Procès d’Ali Aoun : Le scandale de l’ombre
Le procès de l’ex-ministre Ali Aoun révèle un système d’influence occulte. Au centre du dossier : des voyages suspects et des passe-droits entre l’Algérie et la Mauritanie.
L’énigme « Nono Maneta »
Abdelnour C., alias « Nono Maneta », jouait les intermédiaires de luxe. Sans titre officiel, il infiltrait pourtant les hautes sphères de l’industrie.
Interventions : Il appelait directement le ministre pour protéger certains cadres.
Infiltration : Il s’est greffé à une délégation officielle d’Imetal à Nouakchott.
Commissions : La justice soupçonne un accord secret de 15 % sur les futurs contrats.
Des missions sous influence
Les dirigeants de Fondal et Sider El Hadjar sont sur la sellette. Ils nient tout favoritisme mais les faits troublent les enquêteurs.
Financement : Le partenaire mauritanien SERLOG payait billets et hôtels.
Proximité : Cadres et « intermédiaires » partageaient les mêmes vols.
Zones grises : Des mémorandums d’entente masqueraient des rétrocommissions.
« C’est une injustice. J’étais en Mauritanie uniquement pour un business de poisson. » — Nono Maneta.
L’ombre des dettes familiales
L’enquête cible aussi Mehdi Aoun, le fils du ministre. Son passif financier aurait forcé des « gestes » d’industriels.
Urgence : Des entrepreneurs ont épongé des dettes massives pour lui éviter la prison.
Chèques : Un patron de laiterie avoue un versement de 6 millions de dinars.
Défense : Le clan Aoun nie tout lien financier avec ces donateurs.

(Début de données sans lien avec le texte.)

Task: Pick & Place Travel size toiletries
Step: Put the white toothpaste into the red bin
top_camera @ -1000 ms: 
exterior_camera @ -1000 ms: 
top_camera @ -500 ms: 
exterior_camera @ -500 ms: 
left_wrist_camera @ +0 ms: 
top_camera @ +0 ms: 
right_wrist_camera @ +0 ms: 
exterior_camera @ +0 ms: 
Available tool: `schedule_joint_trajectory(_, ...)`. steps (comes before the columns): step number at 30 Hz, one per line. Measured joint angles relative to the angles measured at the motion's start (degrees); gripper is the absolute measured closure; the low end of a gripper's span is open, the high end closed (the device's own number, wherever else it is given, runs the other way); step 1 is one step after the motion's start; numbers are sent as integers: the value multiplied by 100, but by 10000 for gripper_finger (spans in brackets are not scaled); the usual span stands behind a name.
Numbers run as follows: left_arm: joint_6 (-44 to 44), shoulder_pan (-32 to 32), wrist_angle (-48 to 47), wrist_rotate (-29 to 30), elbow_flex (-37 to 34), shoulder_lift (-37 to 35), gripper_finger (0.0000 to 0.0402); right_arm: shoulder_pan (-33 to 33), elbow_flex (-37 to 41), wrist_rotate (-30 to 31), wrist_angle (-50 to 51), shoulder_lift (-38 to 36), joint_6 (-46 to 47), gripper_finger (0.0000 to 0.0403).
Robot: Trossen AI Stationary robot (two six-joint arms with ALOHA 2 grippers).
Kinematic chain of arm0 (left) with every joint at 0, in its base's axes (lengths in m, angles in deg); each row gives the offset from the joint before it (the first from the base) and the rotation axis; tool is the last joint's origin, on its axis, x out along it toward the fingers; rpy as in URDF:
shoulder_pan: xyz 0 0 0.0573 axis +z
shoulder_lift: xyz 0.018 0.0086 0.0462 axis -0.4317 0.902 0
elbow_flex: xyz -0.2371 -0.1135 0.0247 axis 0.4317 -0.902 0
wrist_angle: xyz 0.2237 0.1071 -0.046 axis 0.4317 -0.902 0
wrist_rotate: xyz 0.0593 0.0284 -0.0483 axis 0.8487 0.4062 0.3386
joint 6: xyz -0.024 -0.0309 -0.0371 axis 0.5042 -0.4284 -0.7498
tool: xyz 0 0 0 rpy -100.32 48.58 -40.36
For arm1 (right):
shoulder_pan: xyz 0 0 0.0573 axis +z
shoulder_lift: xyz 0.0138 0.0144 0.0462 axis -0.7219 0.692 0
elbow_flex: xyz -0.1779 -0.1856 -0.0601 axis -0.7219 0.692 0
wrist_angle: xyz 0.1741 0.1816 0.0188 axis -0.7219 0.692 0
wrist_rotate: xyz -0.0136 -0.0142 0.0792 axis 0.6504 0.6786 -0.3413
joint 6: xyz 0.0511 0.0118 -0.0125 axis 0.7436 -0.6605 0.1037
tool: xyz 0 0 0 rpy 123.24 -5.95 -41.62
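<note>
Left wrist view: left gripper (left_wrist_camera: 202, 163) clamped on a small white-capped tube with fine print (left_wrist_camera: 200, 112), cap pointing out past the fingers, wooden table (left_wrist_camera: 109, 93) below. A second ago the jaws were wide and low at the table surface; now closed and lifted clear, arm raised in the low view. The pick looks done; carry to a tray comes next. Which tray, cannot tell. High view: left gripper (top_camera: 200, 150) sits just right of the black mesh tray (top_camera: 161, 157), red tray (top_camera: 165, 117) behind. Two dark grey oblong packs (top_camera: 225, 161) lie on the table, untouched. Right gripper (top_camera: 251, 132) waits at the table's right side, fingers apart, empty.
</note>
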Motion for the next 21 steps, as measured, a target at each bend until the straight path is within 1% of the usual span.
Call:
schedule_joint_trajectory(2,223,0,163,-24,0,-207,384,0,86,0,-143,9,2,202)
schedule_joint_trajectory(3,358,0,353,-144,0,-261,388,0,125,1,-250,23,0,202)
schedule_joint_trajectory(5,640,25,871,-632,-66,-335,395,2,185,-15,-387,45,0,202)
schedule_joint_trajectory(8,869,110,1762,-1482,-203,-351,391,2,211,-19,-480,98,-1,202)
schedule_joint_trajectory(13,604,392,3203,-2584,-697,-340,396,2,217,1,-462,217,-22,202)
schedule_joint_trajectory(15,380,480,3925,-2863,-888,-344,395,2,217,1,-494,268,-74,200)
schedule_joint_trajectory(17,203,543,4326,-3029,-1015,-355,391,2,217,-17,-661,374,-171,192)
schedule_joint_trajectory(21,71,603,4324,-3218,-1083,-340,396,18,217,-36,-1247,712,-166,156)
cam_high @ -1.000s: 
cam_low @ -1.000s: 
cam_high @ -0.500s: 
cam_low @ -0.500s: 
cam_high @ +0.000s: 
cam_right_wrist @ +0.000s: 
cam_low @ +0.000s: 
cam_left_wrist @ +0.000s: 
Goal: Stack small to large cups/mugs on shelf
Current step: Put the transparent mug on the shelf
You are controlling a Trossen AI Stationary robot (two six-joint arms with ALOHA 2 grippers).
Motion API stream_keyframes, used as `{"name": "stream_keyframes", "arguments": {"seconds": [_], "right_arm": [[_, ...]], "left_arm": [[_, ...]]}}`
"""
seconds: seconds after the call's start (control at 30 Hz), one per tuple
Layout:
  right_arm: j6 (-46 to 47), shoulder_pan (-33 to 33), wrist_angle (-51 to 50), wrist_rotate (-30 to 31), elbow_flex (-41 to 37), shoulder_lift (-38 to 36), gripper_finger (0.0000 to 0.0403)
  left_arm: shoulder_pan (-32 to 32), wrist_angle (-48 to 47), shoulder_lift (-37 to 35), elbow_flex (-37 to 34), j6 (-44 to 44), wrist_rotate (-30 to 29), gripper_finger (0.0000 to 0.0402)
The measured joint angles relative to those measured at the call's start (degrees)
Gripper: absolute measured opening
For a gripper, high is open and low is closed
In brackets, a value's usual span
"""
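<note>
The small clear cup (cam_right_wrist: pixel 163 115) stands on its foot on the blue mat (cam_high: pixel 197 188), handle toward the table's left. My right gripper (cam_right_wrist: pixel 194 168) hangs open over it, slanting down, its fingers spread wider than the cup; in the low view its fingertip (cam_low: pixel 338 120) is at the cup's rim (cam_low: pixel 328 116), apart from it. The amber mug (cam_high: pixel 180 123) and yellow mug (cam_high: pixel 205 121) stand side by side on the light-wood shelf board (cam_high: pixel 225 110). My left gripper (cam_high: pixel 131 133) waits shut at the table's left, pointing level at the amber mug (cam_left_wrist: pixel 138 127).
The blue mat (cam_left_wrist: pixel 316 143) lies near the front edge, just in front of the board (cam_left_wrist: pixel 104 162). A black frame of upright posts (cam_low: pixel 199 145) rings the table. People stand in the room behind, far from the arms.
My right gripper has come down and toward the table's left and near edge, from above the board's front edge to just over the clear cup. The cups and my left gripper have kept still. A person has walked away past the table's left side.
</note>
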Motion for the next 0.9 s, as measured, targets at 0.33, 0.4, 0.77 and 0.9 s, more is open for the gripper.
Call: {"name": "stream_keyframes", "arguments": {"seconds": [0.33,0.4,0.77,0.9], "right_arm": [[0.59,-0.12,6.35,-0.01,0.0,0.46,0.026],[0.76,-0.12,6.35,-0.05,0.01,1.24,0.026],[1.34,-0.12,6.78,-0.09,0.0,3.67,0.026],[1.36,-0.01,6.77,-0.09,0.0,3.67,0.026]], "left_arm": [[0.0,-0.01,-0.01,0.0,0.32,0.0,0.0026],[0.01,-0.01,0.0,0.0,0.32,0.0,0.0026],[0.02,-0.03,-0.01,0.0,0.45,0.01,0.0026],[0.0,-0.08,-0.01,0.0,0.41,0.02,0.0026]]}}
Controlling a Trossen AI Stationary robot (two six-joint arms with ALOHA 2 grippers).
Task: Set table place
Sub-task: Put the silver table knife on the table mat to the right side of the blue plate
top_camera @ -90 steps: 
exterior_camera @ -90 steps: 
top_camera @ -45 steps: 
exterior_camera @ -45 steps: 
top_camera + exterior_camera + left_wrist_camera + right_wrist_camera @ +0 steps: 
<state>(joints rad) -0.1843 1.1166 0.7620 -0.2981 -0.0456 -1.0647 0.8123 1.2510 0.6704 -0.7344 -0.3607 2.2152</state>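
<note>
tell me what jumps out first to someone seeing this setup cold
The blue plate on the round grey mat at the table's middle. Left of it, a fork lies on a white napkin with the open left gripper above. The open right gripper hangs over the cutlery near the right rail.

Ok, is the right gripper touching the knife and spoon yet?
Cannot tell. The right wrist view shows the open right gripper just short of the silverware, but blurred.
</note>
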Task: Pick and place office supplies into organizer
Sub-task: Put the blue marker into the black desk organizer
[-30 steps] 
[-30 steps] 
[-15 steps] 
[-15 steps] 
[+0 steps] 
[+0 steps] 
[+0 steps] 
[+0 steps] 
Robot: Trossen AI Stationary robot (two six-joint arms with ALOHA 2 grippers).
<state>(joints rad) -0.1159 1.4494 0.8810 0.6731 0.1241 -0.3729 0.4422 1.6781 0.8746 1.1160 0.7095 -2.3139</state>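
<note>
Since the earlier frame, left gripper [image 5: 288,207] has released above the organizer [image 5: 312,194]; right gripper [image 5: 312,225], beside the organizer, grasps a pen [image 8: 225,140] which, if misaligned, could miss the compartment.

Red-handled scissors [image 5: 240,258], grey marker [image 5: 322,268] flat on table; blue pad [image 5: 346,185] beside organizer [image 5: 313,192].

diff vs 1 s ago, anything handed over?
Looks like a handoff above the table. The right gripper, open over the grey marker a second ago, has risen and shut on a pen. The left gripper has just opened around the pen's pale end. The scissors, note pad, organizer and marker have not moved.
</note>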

Ce dossier expose la survie des réseaux de népotisme. En effet, des intermédiaires sans fonction gèrent encore des fleurons industriels. Par ailleurs, le choix de la Mauritanie n’est pas un hasard. Ce marché est stratégique pour l’exportation. Cependant, l’ingérence d’intérêts privés fragilise les ambitions nationales. En fin de compte, ce verdict mesurera la résistance réelle des circuits de corruption face aux réformes annoncées.